--- START ---

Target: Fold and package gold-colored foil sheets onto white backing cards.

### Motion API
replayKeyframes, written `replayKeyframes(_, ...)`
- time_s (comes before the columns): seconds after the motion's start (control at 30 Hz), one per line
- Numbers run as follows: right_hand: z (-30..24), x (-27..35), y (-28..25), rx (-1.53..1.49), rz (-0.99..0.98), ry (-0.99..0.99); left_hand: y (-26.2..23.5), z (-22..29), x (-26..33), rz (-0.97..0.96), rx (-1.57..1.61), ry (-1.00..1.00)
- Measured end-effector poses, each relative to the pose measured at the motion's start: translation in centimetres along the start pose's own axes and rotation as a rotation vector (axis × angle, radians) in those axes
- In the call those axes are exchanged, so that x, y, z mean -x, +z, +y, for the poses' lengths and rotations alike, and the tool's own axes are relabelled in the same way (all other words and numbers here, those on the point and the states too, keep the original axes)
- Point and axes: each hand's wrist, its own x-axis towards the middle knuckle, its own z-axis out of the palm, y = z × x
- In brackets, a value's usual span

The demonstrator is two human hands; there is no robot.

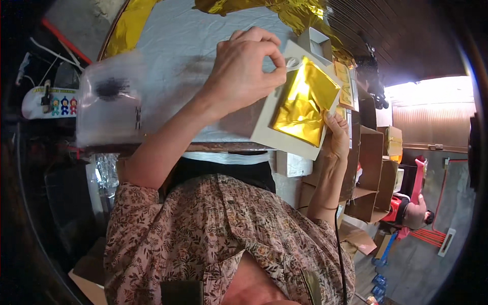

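My right hand (339, 134) grips the right edge of a flat cream-white card or shallow box (265, 133), tilted above the table's front edge. A shiny gold foil packet (303, 109), creased and roughly rectangular, lies on its face, and my right thumb presses near the packet's edge. Over the card's upper left side my left hand (248, 63) is closed in a pinch, thumb against forefinger. A thin whitish, see-through looped piece (293, 64) shows at those fingertips, beside the packet's top corner; its kind is unclear.
Clear plastic bags (109, 101) lie on the table's left side. Gold foil sheets (297, 20) cover its far edge, near a small open white box (319, 43). Cardboard boxes (363, 168) crowd the right. Another person (410, 212) is farther off at right.
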Motion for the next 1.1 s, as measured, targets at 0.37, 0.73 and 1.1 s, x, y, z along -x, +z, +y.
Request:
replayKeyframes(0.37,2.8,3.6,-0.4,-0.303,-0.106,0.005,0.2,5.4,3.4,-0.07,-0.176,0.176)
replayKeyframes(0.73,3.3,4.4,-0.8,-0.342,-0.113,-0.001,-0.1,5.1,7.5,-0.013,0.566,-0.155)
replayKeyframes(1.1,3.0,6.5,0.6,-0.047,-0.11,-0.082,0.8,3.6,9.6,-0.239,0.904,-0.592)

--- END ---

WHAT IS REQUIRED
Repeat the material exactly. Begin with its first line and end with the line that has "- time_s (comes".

ANSWER FOR THIS EXERCISE
Target: Fold and package gold-colored foil sheets onto white backing cards.

### Motion API
replayKeyframes, written `replayKeyframes(_, ...)`
- time_s (comes before the columns): seconds after the motion's start (control at 30 Hz), one per line

Work on this exercise has been completed.